(image via Dario Escobar: Sports Recontextualized «)
I have a half-baked idea that I’ve been discussing with friends recently–alright, half-baked might be generous, this idea is still flour and water.
Being a communications geek in the company of more geeks, I often get onto tangents about mass media, annoying advertising, ads that don’t work, the changing media landscape, etc.
I keep coming back to the idea of a metaphor, a thing taken as something different. Metaphor is at the core of understanding and creativity, it makes it possible to take wild leaps and connect far away ideas. It can make something liquid into something more concrete, and vice versa.
Some folks, like George Lakoff, even hold that metaphors are the tools that shape how we see the world, and that understanding how we use metaphor to connect objects and ideas can pull back the curtain on how our minds work.
For instance, why are all of the metaphors for marketing about warfare? We position* ideas and products to best reach our target*. With the right strategy we might even win a price-war*.
Our messages typically get packaged, sharpened, and shipped out to reach an audience. But there’s just one problem: ideas don’t travel by freight.
This isn’t news, as brains like Seth Godin and Russell Davies will tell you, but those of us in cultures that are inundated with mass media have become desensitized to the messages we are bombarded with on a daily basis.
Apathy is a gateway drug, and it’s usually the best defense against the weapons of mass distraction that litter most public spaces under the guise of commercial speech. But–and here’s the interesting part–there’s another way to communicate with people that doesn’t rely on the packaging of content, but rather the illumination of context. Design.
It makes sense that the professionals who routinely get pre-packaged content (along with a scribbled note that says ‘make this pretty’) are experts in getting an idea across through context.
Commercial communicators (advertisers, marketers, bears who dance with signs) have a lot to learn (read:steal) from the designer’s toolbox.
A lot of the best art inspires, in part, because it makes a space for a person to enter in to and live their own story.
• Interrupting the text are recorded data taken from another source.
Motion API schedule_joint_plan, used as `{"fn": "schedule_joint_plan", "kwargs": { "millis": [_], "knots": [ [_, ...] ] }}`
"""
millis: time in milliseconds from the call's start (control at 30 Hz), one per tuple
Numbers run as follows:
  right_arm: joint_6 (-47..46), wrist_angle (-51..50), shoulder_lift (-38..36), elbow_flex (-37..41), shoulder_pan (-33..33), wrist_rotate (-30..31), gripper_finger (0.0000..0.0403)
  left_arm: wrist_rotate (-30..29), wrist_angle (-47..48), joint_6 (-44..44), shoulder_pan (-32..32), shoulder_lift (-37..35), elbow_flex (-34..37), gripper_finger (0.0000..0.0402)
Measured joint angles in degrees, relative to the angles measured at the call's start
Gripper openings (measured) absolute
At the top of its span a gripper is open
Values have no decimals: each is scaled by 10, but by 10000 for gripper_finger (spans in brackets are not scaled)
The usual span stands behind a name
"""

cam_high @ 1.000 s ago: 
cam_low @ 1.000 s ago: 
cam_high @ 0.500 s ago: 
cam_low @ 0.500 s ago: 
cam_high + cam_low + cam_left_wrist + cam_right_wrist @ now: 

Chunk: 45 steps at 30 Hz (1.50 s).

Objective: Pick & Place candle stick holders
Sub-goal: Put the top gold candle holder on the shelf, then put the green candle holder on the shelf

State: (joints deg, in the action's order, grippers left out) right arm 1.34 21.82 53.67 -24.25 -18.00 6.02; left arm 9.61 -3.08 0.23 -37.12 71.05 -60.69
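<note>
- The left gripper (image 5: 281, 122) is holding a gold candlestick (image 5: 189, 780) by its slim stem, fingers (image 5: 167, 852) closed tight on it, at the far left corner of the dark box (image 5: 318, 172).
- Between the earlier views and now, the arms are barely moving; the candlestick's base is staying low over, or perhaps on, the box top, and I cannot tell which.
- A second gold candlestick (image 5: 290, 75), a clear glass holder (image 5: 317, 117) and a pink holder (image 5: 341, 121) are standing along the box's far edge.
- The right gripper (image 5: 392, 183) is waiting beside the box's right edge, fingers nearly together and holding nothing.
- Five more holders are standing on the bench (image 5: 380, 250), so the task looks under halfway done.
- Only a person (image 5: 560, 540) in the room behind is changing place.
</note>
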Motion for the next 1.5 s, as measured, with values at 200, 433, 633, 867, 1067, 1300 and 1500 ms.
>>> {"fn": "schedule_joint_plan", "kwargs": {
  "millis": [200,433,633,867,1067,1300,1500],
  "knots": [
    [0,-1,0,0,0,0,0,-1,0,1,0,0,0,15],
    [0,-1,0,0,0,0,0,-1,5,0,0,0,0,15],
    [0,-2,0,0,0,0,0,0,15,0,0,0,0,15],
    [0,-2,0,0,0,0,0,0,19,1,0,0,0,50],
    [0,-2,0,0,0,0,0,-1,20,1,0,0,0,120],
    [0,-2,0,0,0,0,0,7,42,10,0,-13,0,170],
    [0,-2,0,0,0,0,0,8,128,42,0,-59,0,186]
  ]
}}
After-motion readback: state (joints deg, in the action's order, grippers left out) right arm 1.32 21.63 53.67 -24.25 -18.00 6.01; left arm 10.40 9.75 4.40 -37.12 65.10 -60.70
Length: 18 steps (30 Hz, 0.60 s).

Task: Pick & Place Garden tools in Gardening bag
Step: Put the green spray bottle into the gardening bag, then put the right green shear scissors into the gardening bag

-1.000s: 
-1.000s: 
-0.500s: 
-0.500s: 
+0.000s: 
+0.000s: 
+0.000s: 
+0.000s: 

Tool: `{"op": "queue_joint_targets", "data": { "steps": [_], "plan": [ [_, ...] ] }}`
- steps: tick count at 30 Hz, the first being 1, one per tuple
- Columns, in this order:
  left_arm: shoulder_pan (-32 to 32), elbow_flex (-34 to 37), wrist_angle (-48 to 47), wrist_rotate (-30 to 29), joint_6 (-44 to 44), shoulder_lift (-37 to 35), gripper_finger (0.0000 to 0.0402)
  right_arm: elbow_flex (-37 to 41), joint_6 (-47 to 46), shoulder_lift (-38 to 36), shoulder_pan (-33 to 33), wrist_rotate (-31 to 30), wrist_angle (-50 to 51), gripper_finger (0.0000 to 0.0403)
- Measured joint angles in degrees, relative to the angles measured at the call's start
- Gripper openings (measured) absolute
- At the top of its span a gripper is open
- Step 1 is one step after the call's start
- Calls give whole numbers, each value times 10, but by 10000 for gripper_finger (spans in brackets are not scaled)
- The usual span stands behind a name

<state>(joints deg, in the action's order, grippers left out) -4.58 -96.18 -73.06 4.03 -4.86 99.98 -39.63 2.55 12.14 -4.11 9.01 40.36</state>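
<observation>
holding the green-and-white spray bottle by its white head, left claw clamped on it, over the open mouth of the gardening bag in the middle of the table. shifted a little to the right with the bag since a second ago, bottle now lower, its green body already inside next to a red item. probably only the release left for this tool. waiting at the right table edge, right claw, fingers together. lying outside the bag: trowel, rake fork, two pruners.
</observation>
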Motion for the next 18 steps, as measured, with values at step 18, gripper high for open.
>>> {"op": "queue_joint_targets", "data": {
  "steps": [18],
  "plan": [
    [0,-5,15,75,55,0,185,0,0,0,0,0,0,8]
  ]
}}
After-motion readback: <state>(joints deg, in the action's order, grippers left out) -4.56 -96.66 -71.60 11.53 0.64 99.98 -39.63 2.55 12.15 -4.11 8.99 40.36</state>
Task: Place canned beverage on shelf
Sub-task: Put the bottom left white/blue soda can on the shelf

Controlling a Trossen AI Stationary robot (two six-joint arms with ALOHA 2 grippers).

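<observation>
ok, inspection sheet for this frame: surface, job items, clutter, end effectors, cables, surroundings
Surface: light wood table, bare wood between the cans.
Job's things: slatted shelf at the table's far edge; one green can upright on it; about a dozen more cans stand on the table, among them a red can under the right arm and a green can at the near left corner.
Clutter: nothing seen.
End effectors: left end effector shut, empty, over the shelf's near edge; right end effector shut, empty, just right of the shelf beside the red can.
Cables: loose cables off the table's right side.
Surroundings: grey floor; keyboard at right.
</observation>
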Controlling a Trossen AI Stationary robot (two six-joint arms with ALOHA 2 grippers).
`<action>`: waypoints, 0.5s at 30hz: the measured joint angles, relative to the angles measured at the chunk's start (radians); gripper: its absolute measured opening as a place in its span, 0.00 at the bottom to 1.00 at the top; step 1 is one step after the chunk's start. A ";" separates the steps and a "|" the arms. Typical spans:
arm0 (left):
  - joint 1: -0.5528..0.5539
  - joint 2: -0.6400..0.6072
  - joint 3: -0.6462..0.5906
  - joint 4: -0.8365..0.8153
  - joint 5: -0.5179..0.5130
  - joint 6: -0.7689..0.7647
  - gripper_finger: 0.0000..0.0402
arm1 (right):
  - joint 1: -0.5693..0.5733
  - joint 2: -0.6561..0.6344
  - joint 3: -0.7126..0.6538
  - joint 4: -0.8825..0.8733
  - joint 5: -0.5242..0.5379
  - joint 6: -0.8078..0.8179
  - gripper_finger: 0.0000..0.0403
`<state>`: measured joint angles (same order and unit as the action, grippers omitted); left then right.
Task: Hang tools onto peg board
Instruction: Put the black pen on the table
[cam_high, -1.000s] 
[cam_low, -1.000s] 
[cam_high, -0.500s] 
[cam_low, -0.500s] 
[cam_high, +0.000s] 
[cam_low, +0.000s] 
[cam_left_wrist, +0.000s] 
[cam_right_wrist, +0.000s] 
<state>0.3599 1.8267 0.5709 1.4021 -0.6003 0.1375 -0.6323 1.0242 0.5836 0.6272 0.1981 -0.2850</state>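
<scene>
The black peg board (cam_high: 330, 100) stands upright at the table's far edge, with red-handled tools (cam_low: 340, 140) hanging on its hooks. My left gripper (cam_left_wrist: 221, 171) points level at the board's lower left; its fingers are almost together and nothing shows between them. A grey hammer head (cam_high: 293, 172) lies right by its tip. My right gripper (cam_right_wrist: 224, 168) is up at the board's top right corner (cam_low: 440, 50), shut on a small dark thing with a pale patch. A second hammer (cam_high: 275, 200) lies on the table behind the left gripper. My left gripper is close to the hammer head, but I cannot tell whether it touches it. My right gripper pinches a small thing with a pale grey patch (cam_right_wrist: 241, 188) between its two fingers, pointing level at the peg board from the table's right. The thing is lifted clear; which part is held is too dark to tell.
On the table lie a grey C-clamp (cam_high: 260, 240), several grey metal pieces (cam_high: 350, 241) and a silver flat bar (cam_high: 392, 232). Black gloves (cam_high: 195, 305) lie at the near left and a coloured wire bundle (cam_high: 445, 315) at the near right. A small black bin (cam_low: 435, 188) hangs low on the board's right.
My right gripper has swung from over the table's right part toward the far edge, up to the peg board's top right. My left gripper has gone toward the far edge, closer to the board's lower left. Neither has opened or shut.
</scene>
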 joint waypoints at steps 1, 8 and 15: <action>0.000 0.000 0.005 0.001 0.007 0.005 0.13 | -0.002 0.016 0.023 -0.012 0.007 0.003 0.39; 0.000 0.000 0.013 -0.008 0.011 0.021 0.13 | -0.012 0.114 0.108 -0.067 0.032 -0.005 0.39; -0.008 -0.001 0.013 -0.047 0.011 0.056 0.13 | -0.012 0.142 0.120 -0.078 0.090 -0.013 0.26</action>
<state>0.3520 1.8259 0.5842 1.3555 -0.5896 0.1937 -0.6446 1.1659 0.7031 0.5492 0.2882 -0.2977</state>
Also, I think we’re too quick to forget that all of those Medici sculptures and temples (David and Il Duomo included) were ads in their own way … for a bank!
The beauty of digital media is that background and foreground can swap pretty effortlessly. Messages can be subtle, pixelated, and elegant, all without the aid of an idea assembly line.
//How many ads can you think of that would’ve benefited from a little negative space?
//How many jokes are better when told REALLY LOUD?//(almost none)
//As Ogilvy put it, “I have a passion for landscape, and I have never seen one improved by a billboard.”
//Considering that I spend an inordinate amount of my time absorbing touch screen radiation, I’d like nothing better than to see an ad that was actually beautiful, or even cool.
//Ultimately, being cool is useless, except for when it makes something interesting.